The attack in Cazin, the second in two days by planes based in Serb-held territory in neighboring Croatia, will likely increase pressure for NATO air strikes.

It came as the U.N. Security Council in New York voted unanimously to authorize NATO to bomb rebel Serb forces striking from neighboring Croatia. At NATO headquarters in Brussels, Belgium, ambassadors from the 16 NATO nations decided early Sunday to extend possible use of NATO airpower into Croatia if cross-border Serb attacks from there continue.

U.N. officials said the intensity of the blaze at the apartment house forced firemen out of the building, and they feared there would be many more casualties than the nine wounded reported initially.

Bosnian U.N. Ambassador Muhamed Sacirbey said in New York at least 15 people were severely wounded. He also said the plane was shot down, although U.N. officials said it was seen hitting a building before it crashed.

The bombs left four large craters, U.N. spokesman Paul Risley said.

U.N. reports said one of the single-seat Orao, or Eagle, aircraft hit a chimney and crashed. Risley said the pilot was killed.

He termed the attack a ``gross violation'' of a ban on military flights over Bosnia. Serbs have been repeatedly warned about the ban.

In Sarajevo, U.N. spokesman Maj. Koos Sol said an angry crowd had gathered in Cazin, accusing the United Nations of inaction. ``The tension is very high,'' he said.

U.N. sources said Czech peacekeepers stationed at Udbina in Serb-held Croatia reported two Orao jets, aircraft produced jointly by the old Yugoslav federation and Romania, took off and only one landed.

The target of the attack may have been a Bosnian army ammunition factory in Cazin, U.N. sources said.

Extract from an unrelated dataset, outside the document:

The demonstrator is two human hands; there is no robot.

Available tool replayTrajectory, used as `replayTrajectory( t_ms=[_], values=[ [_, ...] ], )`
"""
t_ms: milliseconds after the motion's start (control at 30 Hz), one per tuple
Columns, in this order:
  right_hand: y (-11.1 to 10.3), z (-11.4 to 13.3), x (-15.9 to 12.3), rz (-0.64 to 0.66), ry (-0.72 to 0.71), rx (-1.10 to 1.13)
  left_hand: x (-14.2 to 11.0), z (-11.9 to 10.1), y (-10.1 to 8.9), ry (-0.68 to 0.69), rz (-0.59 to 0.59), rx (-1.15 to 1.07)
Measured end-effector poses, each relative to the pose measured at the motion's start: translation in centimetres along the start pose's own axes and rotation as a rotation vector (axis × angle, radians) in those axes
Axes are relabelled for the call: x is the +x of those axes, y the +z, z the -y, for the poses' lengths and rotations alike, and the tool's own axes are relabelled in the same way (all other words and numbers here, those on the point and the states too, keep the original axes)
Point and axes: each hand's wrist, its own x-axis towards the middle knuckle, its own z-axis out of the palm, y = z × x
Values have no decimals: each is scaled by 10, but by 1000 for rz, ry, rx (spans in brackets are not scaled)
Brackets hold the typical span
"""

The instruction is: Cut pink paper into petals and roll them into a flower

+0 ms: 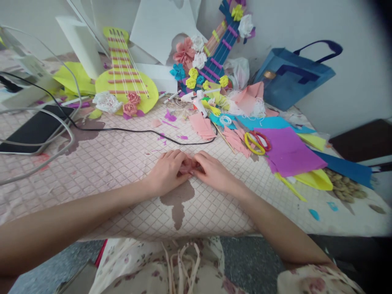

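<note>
My left hand (168,171) and my right hand (213,172) meet over the table, close to its front edge. Fingers of both are pinched together around a small piece of pink paper (186,167), mostly covered by them. Strips of pink paper (202,125) lie beyond the hands, beside a white glue gun (199,103). To the right, scissors (258,143) with red and yellow handles rest against a purple paper sheet (289,150).
A yellow paper guitar (125,83) and a blue one (217,61), both with paper flowers, lean at the back. A black cable (131,130) crosses the patterned tablecloth (122,163). A phone (33,130) lies left; a blue bag (294,77) stands back right.
</note>
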Motion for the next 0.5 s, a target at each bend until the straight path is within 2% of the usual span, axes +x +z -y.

Muslim-led Bosnian government forces in northwest Bosnia, an area known as the Bihac pocket, are facing attacks from the east and south by Bosnian Serbs and from the north and west by Croatian Serbs and renegade Muslims.

The air attack came a day after two planes, apparently also taking off from the Udbina military airfield, bombed Bihac, a U.N.-designated safe area some 15 miles south of Cazin. U.N. military observers said there were no casualties.

The United Nations said there was evidence those planes had dropped napalm and cluster bombs - the first confirmed use of napalm in the 2 1/2-year war.

Serb defiance of the United Nations also continued on the ground.

U.N. spokesman Thant Myint-U said Bosnian Serbs on Saturday denied passage of 21 U.N. convoys, allowing only one to pass, and U.N. officials in Sarajevo were trying to negotiate the release of two U.N. fuel trucks, which the Serbs hijacked in the Serb-held southern Ilidza suburb.